Cornices as airy as meringue jutted over voids a mile deep. The vertical ice walls were as crumbly as a bucket of ice-cubes half-thawed, then refrozen. They led to ridges so narrow and so steep on both sides that straddling was the easiest solution. At times the pain and loneliness overwhelmed him and he broke down and cried.

After eighty-one days of exhausting, extremely hazardous climbing, Waterman reached the 14,573-foot summit of Hunter, which rises in the Alaska Range immediately south of Denali. Another nine weeks were required to make the only slightly less harrowing descent; in total Waterman spent 145 days alone on the mountain. When he got back to civilization, flat broke, he borrowed twenty dollars from Cliff Hudson, the bush pilot who’d flown him out of the mountains, and returned to Fairbanks, where the only work he could find was washing dishes.

Waterman was nevertheless hailed as a hero by the small fraternity of Fairbanks climbers. He gave a public slide show of the Hunter ascent that Brady calls “unforgettable. It was an incredible performance, completely uninhibited. He poured out all his thoughts and feelings, his fear of failure, his fear of death. It was like you were there with him.” In the months following the epic deed, though, Waterman discovered that instead of putting his demons to rest, success had merely agitated them.

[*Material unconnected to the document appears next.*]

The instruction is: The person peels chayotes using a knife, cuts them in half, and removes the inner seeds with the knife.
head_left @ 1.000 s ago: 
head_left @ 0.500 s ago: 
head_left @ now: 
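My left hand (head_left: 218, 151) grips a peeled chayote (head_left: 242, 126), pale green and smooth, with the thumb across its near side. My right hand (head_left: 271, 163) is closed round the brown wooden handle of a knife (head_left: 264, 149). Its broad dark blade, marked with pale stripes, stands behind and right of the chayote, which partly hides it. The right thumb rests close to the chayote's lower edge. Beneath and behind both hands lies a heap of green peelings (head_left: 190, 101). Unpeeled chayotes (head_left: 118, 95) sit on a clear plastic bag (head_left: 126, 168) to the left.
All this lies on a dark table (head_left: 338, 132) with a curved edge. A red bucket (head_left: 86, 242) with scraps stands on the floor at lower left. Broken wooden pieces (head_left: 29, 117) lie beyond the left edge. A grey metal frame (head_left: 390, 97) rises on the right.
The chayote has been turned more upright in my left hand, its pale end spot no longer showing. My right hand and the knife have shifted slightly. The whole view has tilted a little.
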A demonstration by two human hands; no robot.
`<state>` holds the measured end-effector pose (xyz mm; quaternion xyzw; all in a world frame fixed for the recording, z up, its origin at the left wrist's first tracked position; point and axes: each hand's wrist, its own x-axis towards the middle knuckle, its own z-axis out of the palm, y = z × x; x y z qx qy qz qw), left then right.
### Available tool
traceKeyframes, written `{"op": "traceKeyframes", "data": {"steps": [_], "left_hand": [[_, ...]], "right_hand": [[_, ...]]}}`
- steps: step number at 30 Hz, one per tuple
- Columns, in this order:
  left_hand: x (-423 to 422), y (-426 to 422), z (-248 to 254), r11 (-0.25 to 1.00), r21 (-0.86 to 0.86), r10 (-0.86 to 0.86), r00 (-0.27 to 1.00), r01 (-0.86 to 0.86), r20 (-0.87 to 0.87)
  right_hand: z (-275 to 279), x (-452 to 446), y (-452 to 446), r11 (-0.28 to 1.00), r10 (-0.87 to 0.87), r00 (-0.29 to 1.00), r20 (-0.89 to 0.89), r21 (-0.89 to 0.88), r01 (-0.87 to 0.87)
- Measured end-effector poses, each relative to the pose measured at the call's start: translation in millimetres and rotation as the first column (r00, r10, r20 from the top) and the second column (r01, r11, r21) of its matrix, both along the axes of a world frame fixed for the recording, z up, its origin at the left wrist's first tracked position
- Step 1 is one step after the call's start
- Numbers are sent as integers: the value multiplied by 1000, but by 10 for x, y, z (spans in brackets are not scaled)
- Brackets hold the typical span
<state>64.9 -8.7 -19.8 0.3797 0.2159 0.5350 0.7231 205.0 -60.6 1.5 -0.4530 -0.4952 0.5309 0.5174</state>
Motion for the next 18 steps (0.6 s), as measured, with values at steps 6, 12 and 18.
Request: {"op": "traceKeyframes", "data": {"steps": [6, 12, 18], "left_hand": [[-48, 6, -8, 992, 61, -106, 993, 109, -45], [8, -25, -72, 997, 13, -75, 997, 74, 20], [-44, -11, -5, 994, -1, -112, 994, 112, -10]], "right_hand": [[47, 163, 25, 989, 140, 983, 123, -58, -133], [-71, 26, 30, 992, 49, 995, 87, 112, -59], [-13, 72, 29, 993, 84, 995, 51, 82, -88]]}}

Waterman’s mind began to unravel. “John was very self-critical, always analyzing himself,” Brady recalls. “And he’d always been kind of compulsive. He used to carry around a stack of clipboards and notepads. He’d take copious notes, creating a complete record of everything he did during the course of each day. I remember running into him once in downtown Fairbanks. As I walked up, he got out a clipboard, logged in the time he saw me and recorded what our conversation was about-which wasn’t much at all. His notes on our meeting were three or four pages down, behind all the other stuff he’d already scribbled that day. Somewhere he must have had piles and piles and piles of notes like that, which I’m sure would have made sense to no one except John.”

Soon thereafter Waterman ran for the local school board on a platform promoting unrestricted sex for students and the legalization of hallucinogenic drugs. He lost the election, to nobody’s surprise save his own, but immediately launched another political campaign, this time for the presidency of the United States. He ran under the banner of the Feed-the-Starving Party, the main priority of which was to ensure that nobody on the planet died of hunger.

To publicize his campaign, he laid plans to make a solo ascent of the south face of Denali, the mountain’s steepest aspect, in winter, with a minimum of food. He wanted to underscore the waste and immorality of the standard American diet. As part of his training regimen for the climb, he immersed himself in bathtubs filled with ice.

Waterman flew to the Kahiltna Glacier in December 1979 to begin the ascent but called it off after only fourteen days. “Take me home,” he reportedly told his bush pilot. “I don’t want to die.” Two months later, however, he prepared for a second attempt. But in Talkeetna, a village south of Denali that is the point of embarkation for most mountaineering expeditions into the Alaska Range, the cabin he was staying in caught fire and burned to rubble, incinerating both his equipment and the voluminous accumulation of notes, poetry, and personal journals that he regarded as his life’s work.